AIM OF THE EXERCISE – Find the line below with "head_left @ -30" and the line with "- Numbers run". Output exactly those lines and everything between them, leaving out the pictures.

>>

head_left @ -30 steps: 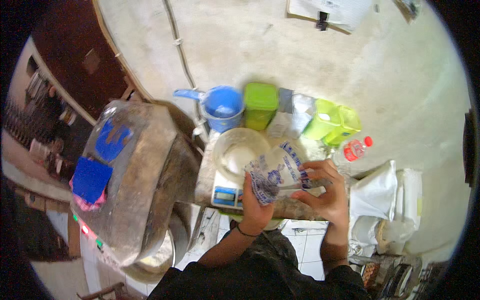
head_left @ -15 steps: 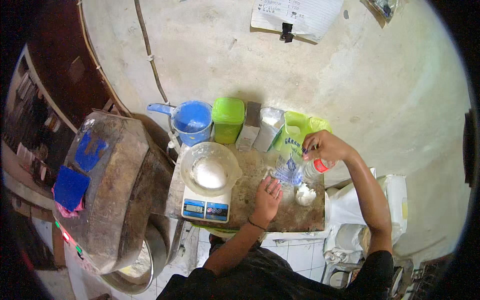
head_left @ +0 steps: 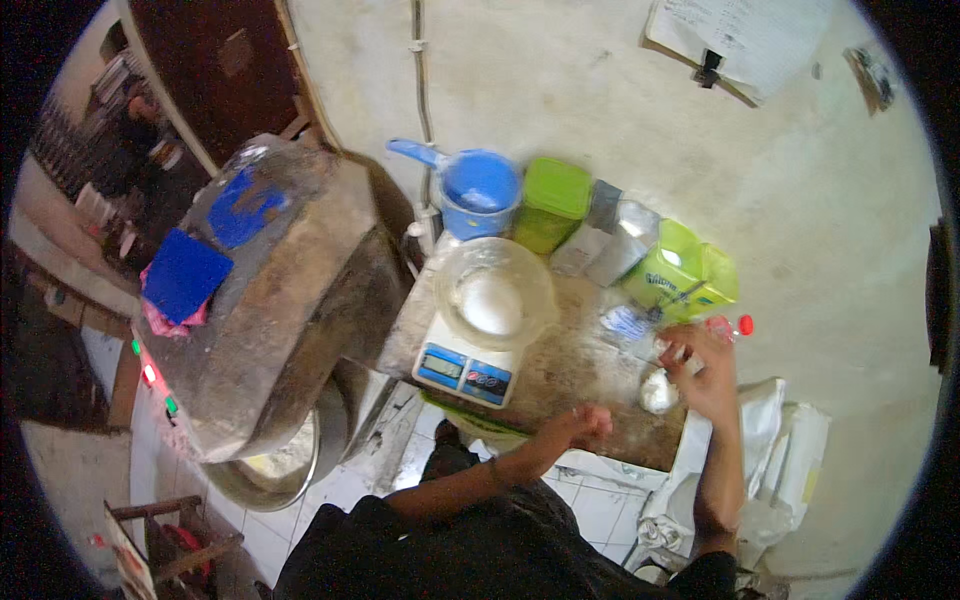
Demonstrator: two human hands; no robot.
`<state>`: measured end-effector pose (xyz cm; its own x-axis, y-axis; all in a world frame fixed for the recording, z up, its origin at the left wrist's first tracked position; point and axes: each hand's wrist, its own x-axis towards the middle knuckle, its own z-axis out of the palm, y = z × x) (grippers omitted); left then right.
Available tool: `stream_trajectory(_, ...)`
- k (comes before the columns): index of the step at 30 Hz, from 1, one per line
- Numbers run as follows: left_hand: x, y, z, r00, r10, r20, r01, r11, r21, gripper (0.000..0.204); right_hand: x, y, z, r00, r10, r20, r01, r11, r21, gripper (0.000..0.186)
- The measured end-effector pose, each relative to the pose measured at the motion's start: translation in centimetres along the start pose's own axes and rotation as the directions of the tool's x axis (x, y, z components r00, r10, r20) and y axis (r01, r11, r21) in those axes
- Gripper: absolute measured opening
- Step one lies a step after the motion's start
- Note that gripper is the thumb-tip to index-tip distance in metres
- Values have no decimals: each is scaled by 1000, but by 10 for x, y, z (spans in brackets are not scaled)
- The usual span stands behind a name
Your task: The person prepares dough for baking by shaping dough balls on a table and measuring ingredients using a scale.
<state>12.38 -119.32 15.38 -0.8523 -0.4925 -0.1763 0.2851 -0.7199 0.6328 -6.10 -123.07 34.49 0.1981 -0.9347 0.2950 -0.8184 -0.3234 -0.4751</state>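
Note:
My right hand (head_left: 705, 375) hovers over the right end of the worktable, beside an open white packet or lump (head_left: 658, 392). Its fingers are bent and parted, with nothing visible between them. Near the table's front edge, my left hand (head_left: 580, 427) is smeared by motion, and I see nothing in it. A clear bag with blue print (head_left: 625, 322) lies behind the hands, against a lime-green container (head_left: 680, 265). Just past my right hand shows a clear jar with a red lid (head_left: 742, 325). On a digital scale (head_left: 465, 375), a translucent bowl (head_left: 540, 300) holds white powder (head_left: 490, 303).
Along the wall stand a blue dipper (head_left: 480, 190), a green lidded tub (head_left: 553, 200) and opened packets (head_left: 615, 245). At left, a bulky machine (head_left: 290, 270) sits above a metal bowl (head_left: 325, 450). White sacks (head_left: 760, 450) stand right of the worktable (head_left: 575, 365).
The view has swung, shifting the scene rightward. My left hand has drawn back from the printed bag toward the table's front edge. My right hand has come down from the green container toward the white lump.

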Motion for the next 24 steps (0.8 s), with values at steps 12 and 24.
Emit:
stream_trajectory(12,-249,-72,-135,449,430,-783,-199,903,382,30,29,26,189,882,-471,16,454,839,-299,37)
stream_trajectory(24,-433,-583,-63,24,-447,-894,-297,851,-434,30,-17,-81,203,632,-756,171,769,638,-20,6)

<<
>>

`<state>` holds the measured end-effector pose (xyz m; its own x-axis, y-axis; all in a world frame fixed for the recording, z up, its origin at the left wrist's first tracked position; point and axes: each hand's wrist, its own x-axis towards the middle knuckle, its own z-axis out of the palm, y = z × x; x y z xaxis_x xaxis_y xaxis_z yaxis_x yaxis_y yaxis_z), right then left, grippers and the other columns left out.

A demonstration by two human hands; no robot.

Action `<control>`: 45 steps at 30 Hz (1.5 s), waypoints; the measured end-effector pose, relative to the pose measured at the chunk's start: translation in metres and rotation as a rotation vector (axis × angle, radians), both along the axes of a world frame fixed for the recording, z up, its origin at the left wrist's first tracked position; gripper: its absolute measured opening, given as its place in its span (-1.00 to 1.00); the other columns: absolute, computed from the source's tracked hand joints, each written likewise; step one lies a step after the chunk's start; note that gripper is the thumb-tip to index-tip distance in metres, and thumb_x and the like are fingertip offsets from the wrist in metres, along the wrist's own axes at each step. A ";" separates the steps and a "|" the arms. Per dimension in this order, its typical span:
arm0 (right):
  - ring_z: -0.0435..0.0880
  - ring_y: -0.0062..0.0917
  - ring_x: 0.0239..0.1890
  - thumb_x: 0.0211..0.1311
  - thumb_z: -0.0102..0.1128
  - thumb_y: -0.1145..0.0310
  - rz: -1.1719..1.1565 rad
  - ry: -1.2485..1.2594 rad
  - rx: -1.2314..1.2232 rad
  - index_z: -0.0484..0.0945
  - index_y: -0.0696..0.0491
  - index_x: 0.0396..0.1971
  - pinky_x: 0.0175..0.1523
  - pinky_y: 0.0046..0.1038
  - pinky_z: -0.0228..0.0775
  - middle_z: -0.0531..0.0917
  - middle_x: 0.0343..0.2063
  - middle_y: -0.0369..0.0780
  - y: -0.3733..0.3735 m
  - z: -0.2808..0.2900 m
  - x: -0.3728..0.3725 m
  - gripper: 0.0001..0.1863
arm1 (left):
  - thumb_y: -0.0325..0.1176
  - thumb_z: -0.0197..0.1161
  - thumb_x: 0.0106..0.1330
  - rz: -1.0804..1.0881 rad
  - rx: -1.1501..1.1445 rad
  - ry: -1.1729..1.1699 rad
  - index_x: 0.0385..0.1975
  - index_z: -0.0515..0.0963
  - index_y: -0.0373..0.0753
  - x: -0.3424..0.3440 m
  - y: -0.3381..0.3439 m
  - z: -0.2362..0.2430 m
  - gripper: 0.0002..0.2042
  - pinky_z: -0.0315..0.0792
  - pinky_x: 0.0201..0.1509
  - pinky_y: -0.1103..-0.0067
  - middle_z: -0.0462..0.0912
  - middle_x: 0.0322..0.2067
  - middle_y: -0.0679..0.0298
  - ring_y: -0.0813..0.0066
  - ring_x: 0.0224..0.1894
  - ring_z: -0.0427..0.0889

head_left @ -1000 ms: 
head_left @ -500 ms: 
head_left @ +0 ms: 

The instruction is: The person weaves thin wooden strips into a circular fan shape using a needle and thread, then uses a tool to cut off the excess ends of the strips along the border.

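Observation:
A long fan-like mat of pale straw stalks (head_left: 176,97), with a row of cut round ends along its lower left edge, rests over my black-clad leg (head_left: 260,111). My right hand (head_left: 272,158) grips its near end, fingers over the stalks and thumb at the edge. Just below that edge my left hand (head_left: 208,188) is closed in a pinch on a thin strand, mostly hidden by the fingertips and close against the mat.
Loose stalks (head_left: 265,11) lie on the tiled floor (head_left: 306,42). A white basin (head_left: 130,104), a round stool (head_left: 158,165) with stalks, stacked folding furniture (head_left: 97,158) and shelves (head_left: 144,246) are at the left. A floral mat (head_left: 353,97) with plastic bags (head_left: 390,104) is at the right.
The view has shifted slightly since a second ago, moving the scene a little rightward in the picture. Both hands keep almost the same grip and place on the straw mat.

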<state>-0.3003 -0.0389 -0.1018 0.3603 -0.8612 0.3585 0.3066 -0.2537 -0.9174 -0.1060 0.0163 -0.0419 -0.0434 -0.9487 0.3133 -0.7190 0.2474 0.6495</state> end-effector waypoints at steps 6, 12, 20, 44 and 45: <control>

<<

SOLUTION TO THIS PROBLEM –
head_left @ -30 steps: 
head_left @ -15 steps: 
head_left @ +0 steps: 
Demonstrator: two human hands; no robot.
`<state>`: measured end-effector pose (xyz cm; its own x-axis, y-axis; all in a world frame fixed for the recording, z up, its origin at the left wrist's first tracked position; point and axes: each hand's wrist, its own x-axis towards the middle knuckle, its own z-axis out of the palm, y = z × x) (grippers omitted); left then right.
Available tool: `stream_trajectory(_, ...)`
- k (comes before the columns): index of the step at 30 Hz, from 1, one per line
- Numbers run as follows: left_hand: x, y, z, r00, r10, r20, r01, r11, r21, gripper (0.000..0.204); right_hand: x, y, z, r00, r10, r20, r01, r11, r21, gripper (0.000..0.186)

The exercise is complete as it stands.